Capturing Time: The New York Times Capsule was an exhibition at the American Museum of Natural History from December 4, 1999, through March 26, 2000, that explored different concepts of time and the history of time capsules.

The exhibition featured the Times Capsule — a 5' x 5' x 5' sculpture of welded stainless steel designed by Santiago Calatrava, a renowned architect-engineer from Valencia, Spain.

The New York Times Capsule, a 5' x 5' x 5' sculpture of welded stainless steel designed by Santiago Calatrava, in front of the Weston Pavilion

The Calatrava-designed Times Capsule is not intended to be opened until the year 3000.  

© AMNH/D. Finnin

Santiago Calatrava's capsule design was chosen in an international design competition launched by The New York Times Magazine that attracted some of the foremost names in architecture, design, and engineering from 12 countries. The competition sought the best design for a capsule to preserve key artifacts from today for the next 1,000 years: a design that would be both a work of art and serve as an ambassador to future generations.
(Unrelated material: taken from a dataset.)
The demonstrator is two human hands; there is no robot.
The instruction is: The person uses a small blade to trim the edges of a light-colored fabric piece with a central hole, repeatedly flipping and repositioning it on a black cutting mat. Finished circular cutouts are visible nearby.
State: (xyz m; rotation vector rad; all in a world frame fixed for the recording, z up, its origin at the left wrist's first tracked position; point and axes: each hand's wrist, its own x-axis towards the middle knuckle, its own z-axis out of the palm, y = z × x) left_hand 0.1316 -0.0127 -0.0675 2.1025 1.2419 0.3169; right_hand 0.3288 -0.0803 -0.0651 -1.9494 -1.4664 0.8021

Since the exhibition closed, the Times Capsule has been given a permanent home at the Museum.

Among the items selected for the capsule were the six millennium issues of The New York Times Magazine preserved in two forms—one is a specially boxed set of reproductions printed on archival acid-free paper, the other is a series of microscopic images etched into a two-inch, wafer-thin metal HD-Rosetta data disc, courtesy of NORSAM Technologies; a solid nickel LP record containing excerpts of popular songs and daily sounds plus five one-minute audio portraits of New York City sounds recorded at 9:09 a.m. on 9/9/99.